# Activity:
The listing below should be reproduced exactly, with the pictures omitted.

Information provided below:

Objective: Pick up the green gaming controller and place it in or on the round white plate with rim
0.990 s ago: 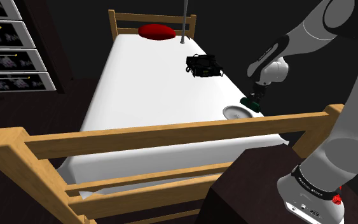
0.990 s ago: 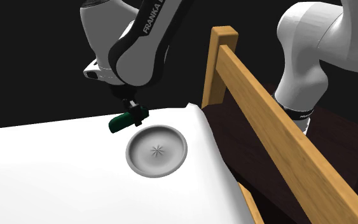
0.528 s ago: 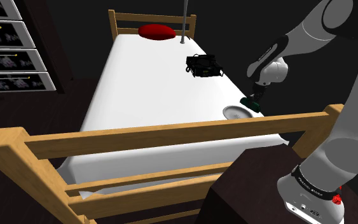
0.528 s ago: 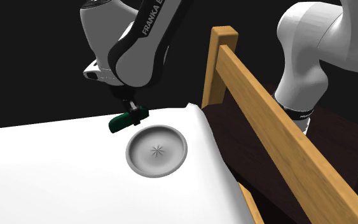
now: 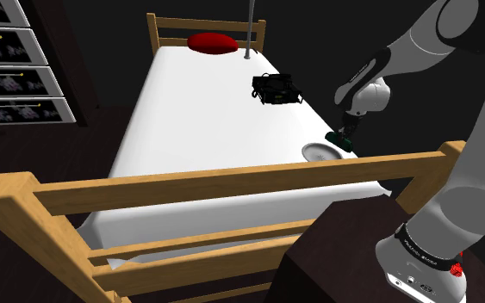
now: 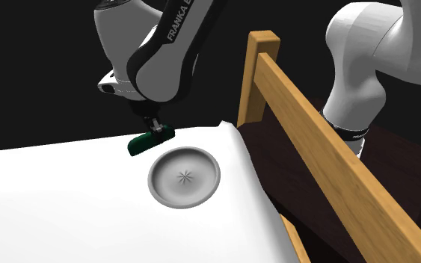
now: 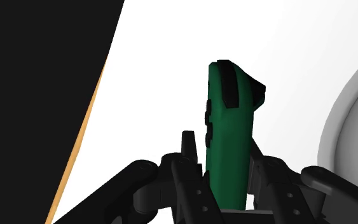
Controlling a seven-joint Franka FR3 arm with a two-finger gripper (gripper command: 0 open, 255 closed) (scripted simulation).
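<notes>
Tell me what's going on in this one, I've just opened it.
The white Franka arm's black gripper is shut on the green controller, clasping it between its fingers low over the white bed. The controller hangs just beside the rim of the round white plate, which sits near the bed's corner by the wooden rail; it is not yet in the plate. Farther up the bed lie a black object and a red cushion.
</notes>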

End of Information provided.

# Task solution:
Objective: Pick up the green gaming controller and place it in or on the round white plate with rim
0.990 s ago: 
0.990 s ago: 
0.528 s ago: 
0.528 s ago: 
now: 
now: 
now: 
Controlling a seven-joint Franka FR3 arm with a two-finger gripper (gripper command: 0 open, 255 closed) (scripted simulation).
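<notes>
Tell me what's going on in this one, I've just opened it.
The white Franka arm's black gripper is shut on the green controller, clasping it between its fingers low over the white bed. The controller hangs just beside the rim of the round white plate, which sits near the bed's corner by the wooden rail; it is not yet in the plate. Farther up the bed lie a black object and a red cushion.
</notes>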

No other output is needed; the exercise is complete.